I’ve seen the Eiffel Tower complete the New York City Marathon. Numerous hulking ballerinas and “Larry the Lighthouse” have all crossed the finish line. More Elvises – (El-VI?) – than I can count.
And they’re adding a guinea pig to this year’s mix.
That would be me. On November 7, 2010, I will run the New York City Marathon for the third time; when it’s done, it’ll be my sixth marathon. I’ll run it for many reasons, most of them the kind that make your heart race, pump, or break.
It comes with the territory; as an athlete, I am physically stronger because I train to be. As a charity runner, I am touched by those that courageously fight a disease seeking to tear folks apart. My heart races with the inspiration of those that have touched it, pumps with enthusiasm from those that enrich it, and breaks with the knowledge that this disease exists to be fought.
As to the “guinea pig,” I’m training to set a personal marathon record…and Coach Kevin Leathers is setting the bar. He wants to make me an example of his coaching expertise for the rest of our team. Throw the spotlight on me, start the clock, and see what I can do.
See, I can’t really say I’ve run a marathon for TIME in fifteen years. My first two, in ’95 and ‘96, those were just “I’m gonna go do this” finishing goals. Since the formation of the Team McGraw program in 2007, my focus has been much more on our mission to support brain tumor research through the Tug McGraw Foundation and helping our runners achieve the goals they have set for themselves.
Never my performance, my time, my finish.

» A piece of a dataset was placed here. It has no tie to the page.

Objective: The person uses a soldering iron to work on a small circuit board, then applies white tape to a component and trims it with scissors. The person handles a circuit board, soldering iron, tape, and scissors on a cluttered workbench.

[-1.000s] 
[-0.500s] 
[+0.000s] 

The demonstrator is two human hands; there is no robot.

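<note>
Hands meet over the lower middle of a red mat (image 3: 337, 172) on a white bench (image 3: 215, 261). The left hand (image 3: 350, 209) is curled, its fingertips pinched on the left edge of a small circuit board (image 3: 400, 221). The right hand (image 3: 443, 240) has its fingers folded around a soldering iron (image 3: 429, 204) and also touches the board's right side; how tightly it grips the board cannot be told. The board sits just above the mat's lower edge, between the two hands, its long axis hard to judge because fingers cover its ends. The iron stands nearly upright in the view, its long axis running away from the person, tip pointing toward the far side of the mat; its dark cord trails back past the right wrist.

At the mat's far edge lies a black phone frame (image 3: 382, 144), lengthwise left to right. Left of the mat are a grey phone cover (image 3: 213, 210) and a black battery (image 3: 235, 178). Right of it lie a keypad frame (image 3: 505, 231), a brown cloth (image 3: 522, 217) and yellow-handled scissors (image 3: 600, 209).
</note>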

Now, I’m always out there. I’m training, and I do many of our team events. I’m not gonna participate in a program like this and talk my way around doing the work that our folks do. But on race day, I’m out there for them: the runners; the volunteers; those in their battles against brain tumors, brain trauma, and other debilitating diseases; the family and friends supporting all of us in our efforts; and those held in our memories along the way.
My time? Whatever.
Case in point: the first Team McGraw marathon was New York City in ‘07. My training was sufficient, but not especially hardy. I was out there to have fun, hang with the runners, grind out my race and practice what I preached: run smart, be patient, pace yourself.

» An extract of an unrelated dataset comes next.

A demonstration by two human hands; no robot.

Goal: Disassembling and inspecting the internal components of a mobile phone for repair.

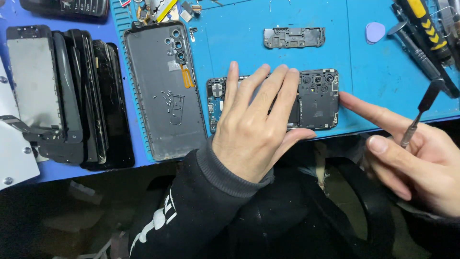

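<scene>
On the blue mat [268,52], right of the loose back cover [163,91], the opened phone [316,98] lies under the flat, spread left hand [254,124]; the right hand [421,158], pinching a spudger [420,115], could slip and gouge its board

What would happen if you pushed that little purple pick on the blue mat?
The purple pick looks thin and flat, so it would probably slide, not roll. It seems small and plastic, likely very light. Lying flush on the blue mat, it may be fiddly to pinch up.
</scene>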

And I’m not only a runner on race day. I’ve got a runner’s hat, a cheerleader’s hat, a photographer’s hat, and sometimes, (though it is small by comparison,) a coach’s hat. (Coach Kevin wears the big one…as well he should.) I’m pluggin’ along, yucking it up with stragglers, snappin’ photos, and making sure that I end the day better friends with some of my folks than when I started.
Alright, alright…yeah, I sit in with some of the bands along the race course, too; it’s just the musician in me that fights his way out in between mile markers!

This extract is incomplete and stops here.